Christian Encounters is a line of biographies from Thomas Nelson, aspiring to give readers a chance to access and learn from the lives of great men and women, pointing out that "their relationships, struggles, prayers, and desires uniquely illuminate our shared experience." Despite my tentative relationship with biographies, I was excited to crack open this slim, nicely bound little volume.
I must confess, I read the first chapter with less interest than I expected. Mid-paragraph, my eyes would glaze over, and I'd find myself scanning pages over and over and over without actually taking them in. I read the first couple chapters with growing disappointment, but by the time I hit the third chapter, I was riveted. John Perry tells the story of this life in a straightforward and unpretentious manner, presenting a basic framework and resisting the urge to embellish. Winston Churchill was a contradiction, an anomaly, the ultimate unreliable narrator and yet.... my husband can attest to the fact that a week after finishing the book I can't stop mulling over the fascinating character study.
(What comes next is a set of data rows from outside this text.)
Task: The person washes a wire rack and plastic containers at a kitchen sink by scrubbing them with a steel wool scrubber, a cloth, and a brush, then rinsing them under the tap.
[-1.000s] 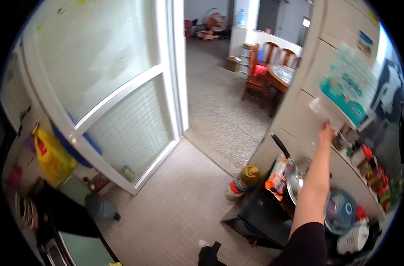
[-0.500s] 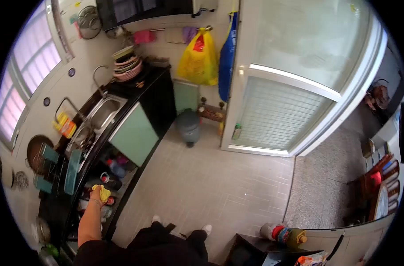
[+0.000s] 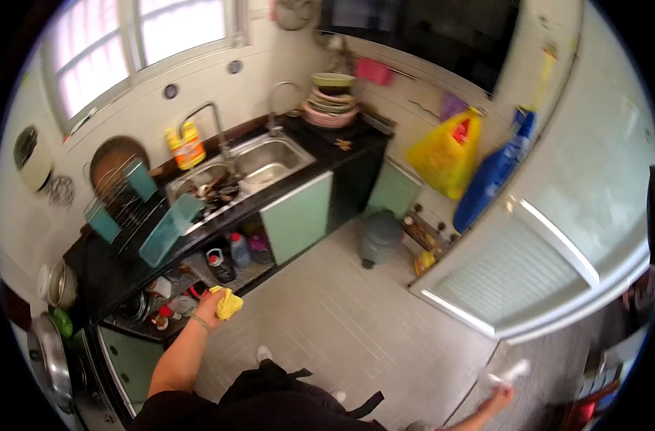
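While the left hand is held out on the left of the scene, its fingers are clamped on a crumpled yellow cloth, which shows just in front of the uncovered shelf under the counter. Low on the right, over the floor by the doorway, the right hand seems to have its fingers pinched together on a white item (too blurred to tell whether it is paper or cloth).

The step in hand, as I judge it, is one of holding and carrying: both things appear lifted clear of any surface. A next move would call for keeping the cloth bunched in the left fingers and well apart from the dark bottle on the shelf, and for a light pinch on the white item.

As for writing, none can be read. On the far side of the sink, a yellow bottle bears an orange label, its lettering too small. Farther right, the yellow bag shows a red patch, and the blue bag beside it has pale printing, also illegible.
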Demonstrator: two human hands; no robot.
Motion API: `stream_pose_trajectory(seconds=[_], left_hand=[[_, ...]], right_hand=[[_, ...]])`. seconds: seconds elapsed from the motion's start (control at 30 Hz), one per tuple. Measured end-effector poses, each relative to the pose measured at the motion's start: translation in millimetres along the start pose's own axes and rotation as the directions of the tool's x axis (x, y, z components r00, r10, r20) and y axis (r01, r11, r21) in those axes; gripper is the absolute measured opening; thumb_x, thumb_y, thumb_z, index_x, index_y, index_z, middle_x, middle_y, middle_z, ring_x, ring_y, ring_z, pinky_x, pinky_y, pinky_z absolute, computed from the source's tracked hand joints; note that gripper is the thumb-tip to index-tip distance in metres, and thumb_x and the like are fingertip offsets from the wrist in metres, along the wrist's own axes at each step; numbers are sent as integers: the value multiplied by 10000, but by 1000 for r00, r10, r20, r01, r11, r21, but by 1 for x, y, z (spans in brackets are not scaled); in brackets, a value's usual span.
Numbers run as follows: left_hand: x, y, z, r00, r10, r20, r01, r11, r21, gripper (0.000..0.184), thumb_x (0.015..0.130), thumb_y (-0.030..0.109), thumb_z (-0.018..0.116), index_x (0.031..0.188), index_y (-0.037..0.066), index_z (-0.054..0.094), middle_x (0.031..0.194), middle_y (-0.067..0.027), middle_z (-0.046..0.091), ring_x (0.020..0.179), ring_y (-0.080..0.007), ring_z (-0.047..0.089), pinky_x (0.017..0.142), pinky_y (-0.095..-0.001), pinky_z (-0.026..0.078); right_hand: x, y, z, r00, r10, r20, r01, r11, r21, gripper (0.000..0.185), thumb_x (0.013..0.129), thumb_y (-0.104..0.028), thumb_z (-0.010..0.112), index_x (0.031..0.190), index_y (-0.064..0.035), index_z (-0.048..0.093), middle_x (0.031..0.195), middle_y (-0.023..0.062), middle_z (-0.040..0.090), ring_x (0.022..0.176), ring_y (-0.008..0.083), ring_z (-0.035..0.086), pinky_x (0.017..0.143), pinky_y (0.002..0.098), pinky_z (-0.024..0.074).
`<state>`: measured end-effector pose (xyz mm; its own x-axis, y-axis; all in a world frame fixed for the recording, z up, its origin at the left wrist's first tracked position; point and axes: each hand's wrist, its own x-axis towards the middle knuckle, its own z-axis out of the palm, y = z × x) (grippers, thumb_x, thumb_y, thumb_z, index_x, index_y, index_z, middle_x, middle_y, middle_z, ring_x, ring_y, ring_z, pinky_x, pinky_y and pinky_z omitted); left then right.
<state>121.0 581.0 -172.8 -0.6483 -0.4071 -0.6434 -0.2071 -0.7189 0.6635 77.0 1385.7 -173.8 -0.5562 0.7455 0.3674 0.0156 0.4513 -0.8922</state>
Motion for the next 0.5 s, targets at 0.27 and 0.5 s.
stream_pose_trajectory(seconds=[0.27, 0.5], left_hand=[[-33, 62, -200, 962, 168, -213, -228, 927, -299, 267, 925, 235, 539, 1105, 38, 526, 1052, -123, 606, 923, -289, 630, 745, -432, 538], [-72, 92, -279, 838, 253, -484, -490, 741, -460, 284, 930, 284, 526, 1100, 56, 536, 1050, -103, 612, 933, -278, 620, 711, -411, 537]], right_hand=[[-310, -231, 398, 109, -20, 994, -739, 668, 94, 486, 720, 65, 481, 1197, -6, 541, 1083, 108, 612, 1016, 196, 573, 898, 319, 446], [-472, -397, 567, -123, -120, 985, -415, 908, 58, 220, 779, -80, 699, 956, -40, 576, 1028, 91, 589, 852, 161, 577, 725, 294, 477]])
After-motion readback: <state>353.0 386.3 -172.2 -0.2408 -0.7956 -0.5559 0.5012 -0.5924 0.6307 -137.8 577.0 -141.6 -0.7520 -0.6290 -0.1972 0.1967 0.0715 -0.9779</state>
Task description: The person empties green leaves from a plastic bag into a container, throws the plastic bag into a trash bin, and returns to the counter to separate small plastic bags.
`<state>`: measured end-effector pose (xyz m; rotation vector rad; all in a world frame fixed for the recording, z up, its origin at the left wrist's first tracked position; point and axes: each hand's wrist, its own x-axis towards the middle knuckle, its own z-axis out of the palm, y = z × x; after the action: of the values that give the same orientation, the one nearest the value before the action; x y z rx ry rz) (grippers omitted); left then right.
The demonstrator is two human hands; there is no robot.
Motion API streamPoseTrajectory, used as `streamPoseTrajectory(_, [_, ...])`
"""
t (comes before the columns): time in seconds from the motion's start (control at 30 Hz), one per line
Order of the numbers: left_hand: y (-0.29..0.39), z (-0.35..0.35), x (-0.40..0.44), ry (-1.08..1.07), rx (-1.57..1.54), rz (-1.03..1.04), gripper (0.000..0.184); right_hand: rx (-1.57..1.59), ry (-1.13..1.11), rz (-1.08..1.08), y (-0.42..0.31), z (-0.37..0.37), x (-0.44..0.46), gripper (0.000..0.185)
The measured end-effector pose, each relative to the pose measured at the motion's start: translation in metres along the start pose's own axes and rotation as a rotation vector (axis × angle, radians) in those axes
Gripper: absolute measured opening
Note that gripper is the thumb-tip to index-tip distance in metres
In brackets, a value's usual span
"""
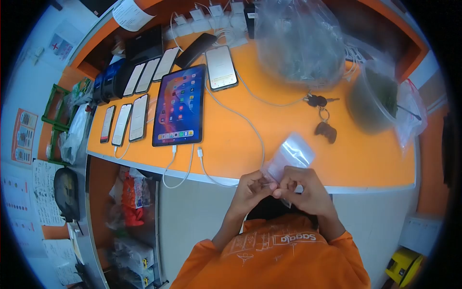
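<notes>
A clear plastic packet (294,153) is pinched between my two hands at the front edge of the orange table (231,159). My left hand (252,191) grips its near left corner with thumb and fingers together. Close against it, my right hand (304,189) has its fingers curled on the packet's near edge. The thumbs nearly touch. The packet's far end, shiny with glare, rests on or just over the tabletop. Beyond it lie keys (316,101) with a brown fob (326,132).
A tablet (179,106) with a lit screen lies left of centre, among several phones (221,67). White cables (240,113) cross the table. At the back are a large clear bag (301,43) and chargers (197,21); a plastic tub (373,98) stands right.
</notes>
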<state>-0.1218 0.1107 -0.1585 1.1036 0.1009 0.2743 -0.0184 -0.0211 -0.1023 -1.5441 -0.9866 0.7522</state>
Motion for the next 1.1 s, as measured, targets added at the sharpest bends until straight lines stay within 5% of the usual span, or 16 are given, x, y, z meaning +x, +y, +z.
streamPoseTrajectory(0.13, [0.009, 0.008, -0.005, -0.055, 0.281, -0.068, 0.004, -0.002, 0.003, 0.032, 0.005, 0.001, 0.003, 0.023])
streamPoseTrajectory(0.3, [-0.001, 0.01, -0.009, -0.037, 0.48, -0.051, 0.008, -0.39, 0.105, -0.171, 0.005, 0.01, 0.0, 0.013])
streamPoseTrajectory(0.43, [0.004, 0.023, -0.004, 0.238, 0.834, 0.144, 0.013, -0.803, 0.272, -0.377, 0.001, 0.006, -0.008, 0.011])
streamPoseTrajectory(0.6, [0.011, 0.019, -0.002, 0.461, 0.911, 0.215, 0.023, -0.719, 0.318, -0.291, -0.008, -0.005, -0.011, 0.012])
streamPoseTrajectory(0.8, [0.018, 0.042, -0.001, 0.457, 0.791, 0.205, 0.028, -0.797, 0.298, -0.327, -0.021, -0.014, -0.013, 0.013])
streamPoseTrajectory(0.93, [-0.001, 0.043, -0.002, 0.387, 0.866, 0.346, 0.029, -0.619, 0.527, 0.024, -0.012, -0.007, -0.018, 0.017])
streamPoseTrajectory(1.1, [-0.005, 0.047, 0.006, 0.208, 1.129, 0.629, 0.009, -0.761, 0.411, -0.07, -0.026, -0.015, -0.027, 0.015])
No doubt there are much more detailed biographies of Winston Churchill that delve more into the nitty gritty (my husband claims to have read at least two), but I think this slender book holds its own quite well, proposing and fulfilling its purpose as a candid look at an amazing person. I can't speak as an expert on Winston Churchill's life, but if you enjoy learning what makes people tick, push through the first couple chapters of this biography, and you'll be rewarded by a clarified and yet multi-faceted image of this man who spent his life earning the right to become a glowworm amongst worms.
Disclaimer: We here are members of Thomas Nelson's Book Review program, and although Thomas Nelson Publishing provided this book at no cost to us, this review is an expression of honest opinion.